◆ **WHAT IS NEEDED**
Take the listing below and print exactly the lines starting at the line containing "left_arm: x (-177" and ending at the line containing "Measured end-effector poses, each", both ends included, and no others.
Content starts
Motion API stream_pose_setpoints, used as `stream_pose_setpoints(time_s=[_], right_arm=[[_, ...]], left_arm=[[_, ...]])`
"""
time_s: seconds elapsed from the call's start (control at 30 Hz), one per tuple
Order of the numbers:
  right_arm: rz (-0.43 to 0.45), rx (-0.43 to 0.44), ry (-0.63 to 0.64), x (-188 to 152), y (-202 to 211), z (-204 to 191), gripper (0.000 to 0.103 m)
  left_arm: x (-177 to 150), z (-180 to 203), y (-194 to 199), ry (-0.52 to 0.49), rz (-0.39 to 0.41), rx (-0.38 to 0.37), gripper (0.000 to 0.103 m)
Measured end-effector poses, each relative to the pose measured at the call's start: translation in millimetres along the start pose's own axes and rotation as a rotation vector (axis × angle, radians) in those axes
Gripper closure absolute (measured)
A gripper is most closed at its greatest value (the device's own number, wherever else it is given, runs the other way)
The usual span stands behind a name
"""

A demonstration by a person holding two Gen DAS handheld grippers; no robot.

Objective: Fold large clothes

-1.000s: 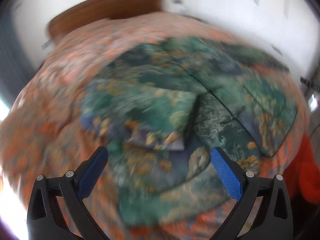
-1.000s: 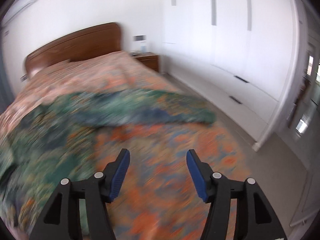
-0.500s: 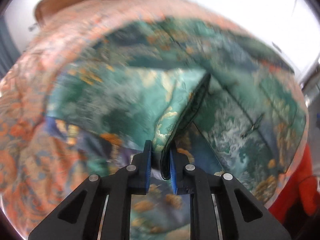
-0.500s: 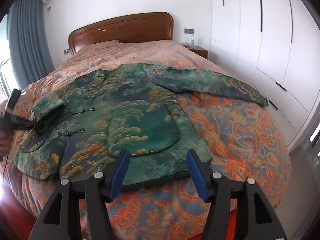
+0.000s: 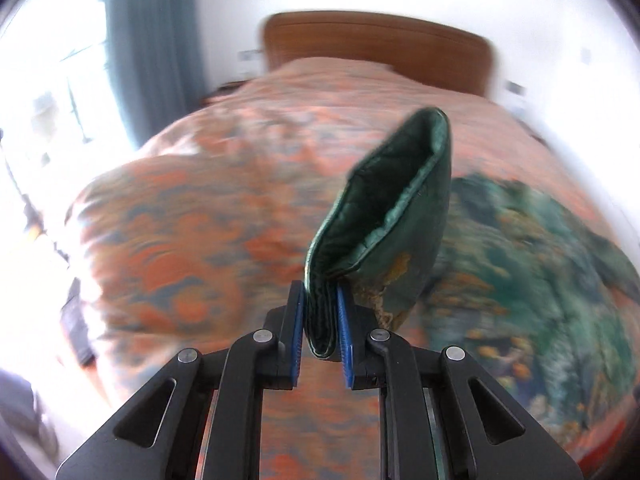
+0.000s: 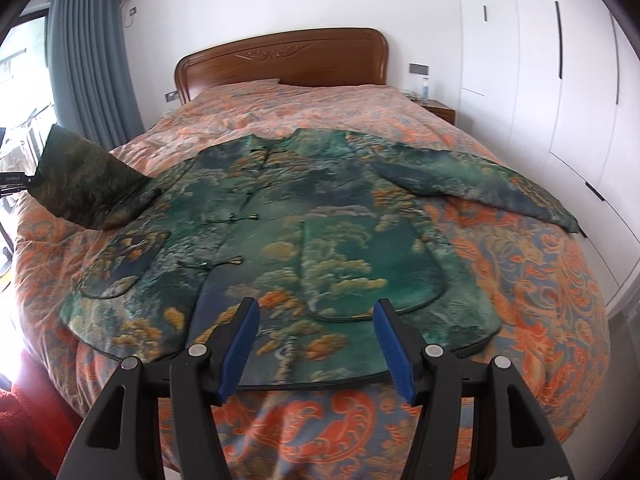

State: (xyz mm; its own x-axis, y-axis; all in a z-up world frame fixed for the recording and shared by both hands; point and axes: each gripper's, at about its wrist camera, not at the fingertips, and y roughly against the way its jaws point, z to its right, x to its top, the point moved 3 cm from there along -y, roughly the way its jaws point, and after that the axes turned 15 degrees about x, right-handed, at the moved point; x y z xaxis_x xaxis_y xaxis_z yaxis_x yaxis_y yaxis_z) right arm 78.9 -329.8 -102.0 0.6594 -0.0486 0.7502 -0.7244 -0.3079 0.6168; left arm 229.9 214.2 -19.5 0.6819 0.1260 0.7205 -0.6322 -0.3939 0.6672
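— So, where does your jacket lie?

— The green patterned jacket is spread front-up on the orange floral bedspread, its hem toward the foot of the bed, its collar toward the wooden headboard. One sleeve stretches flat toward the white wardrobe. The other sleeve is lifted off the bedspread on the window side.

— And what has your left gripper got?

— Its blue pads are clamped on the cuff edge of that raised sleeve; the cuff stands open above the jaws, dark lining showing. In the right wrist view you see the sleeve held taut from the shoulder, out past the bed's edge.

— Your right gripper?

— Its jaws stand apart with nothing between them, hovering above the hem at the foot of the bed, clear of the cloth.

— Around the bed?

— A grey-blue curtain by the window, a bedside table by the headboard.
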Motion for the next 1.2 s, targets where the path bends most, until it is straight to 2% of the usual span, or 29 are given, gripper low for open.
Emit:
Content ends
◆ **WRITTEN RESPONSE**
  left_arm: x (-177 to 150), z (-180 to 203), y (-194 to 199), ry (-0.52 to 0.49), rz (-0.39 to 0.41), rx (-0.38 to 0.37), gripper (0.000 to 0.103 m)
Measured end-effector poses, each relative to the pose measured at the call's start: translation in millimetres along the start pose's own axes and rotation as a rotation vector (axis × angle, radians) in those axes

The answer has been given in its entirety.